# SUPPLIED INFORMATION
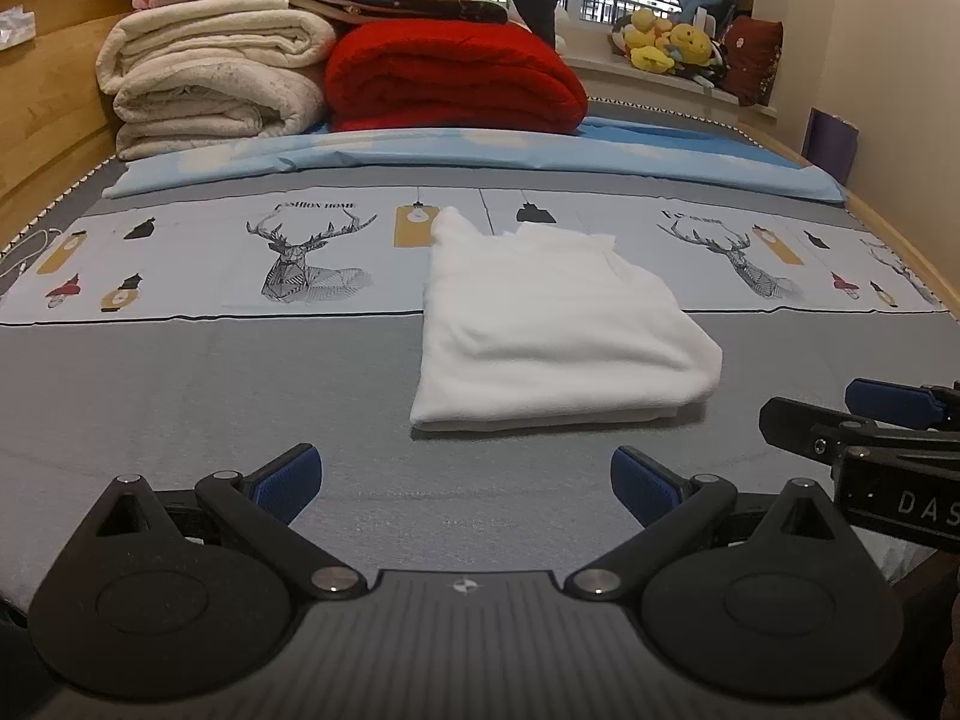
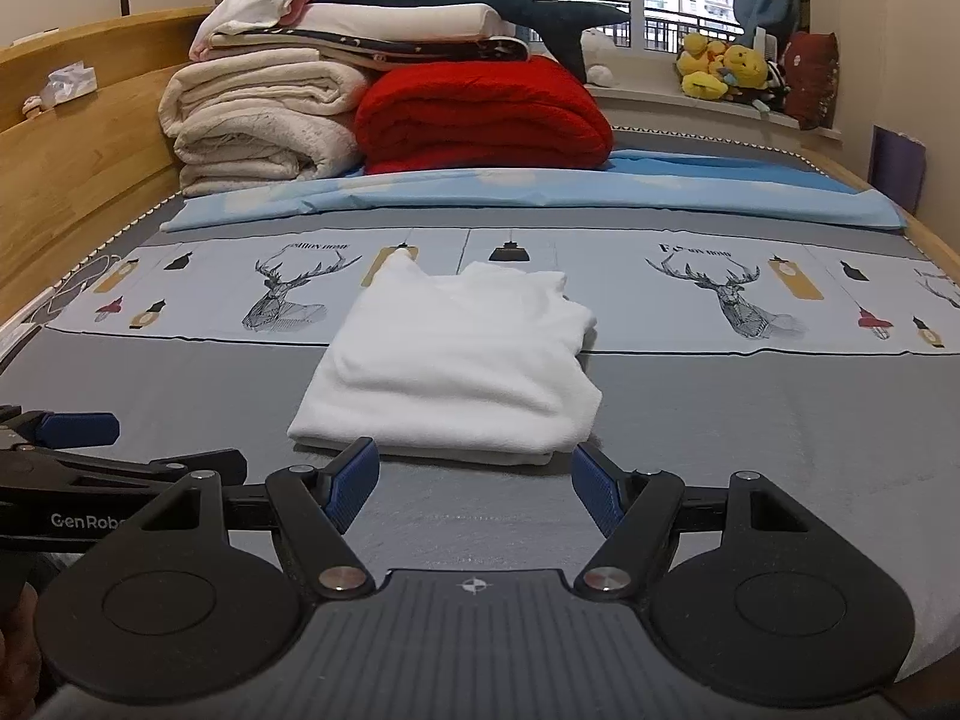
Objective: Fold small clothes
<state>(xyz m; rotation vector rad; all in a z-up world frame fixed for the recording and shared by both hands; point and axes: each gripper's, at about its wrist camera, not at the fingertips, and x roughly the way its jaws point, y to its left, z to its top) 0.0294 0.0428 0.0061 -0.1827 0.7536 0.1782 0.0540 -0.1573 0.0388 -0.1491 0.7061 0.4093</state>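
A folded white cotton garment (image 1: 558, 324) lies mid-bed on the grey printed bedsheet (image 1: 180, 384). The left gripper (image 1: 465, 483) and right gripper (image 2: 474, 480) hover level at the near edge, fingers spread, holding nothing.

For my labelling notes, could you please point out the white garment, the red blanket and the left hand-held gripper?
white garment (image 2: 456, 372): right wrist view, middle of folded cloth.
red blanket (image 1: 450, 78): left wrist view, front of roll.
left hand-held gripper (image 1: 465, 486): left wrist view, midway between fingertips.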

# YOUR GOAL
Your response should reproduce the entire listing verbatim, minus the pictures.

# WRITTEN REPLY
Objective: Fold small clothes
<state>(xyz m; rotation vector rad; all in a z-up world frame fixed for the recording and shared by both hands; point and axes: each gripper's, at about its wrist camera, not at the fingertips, and x roughly the way its jaws point, y to its left, z to its top) 0.0294 0.0428 0.0061 -0.1827 0.7536 0.1782 0.0540 -0.1573 0.0388 -0.1491 0.7061 0.4093</state>
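A folded white cotton garment (image 1: 558, 324) lies mid-bed on the grey printed bedsheet (image 1: 180, 384). The left gripper (image 1: 465, 483) and right gripper (image 2: 474, 480) hover level at the near edge, fingers spread, holding nothing.

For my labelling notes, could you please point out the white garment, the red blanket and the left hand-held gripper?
white garment (image 2: 456, 372): right wrist view, middle of folded cloth.
red blanket (image 1: 450, 78): left wrist view, front of roll.
left hand-held gripper (image 1: 465, 486): left wrist view, midway between fingertips.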

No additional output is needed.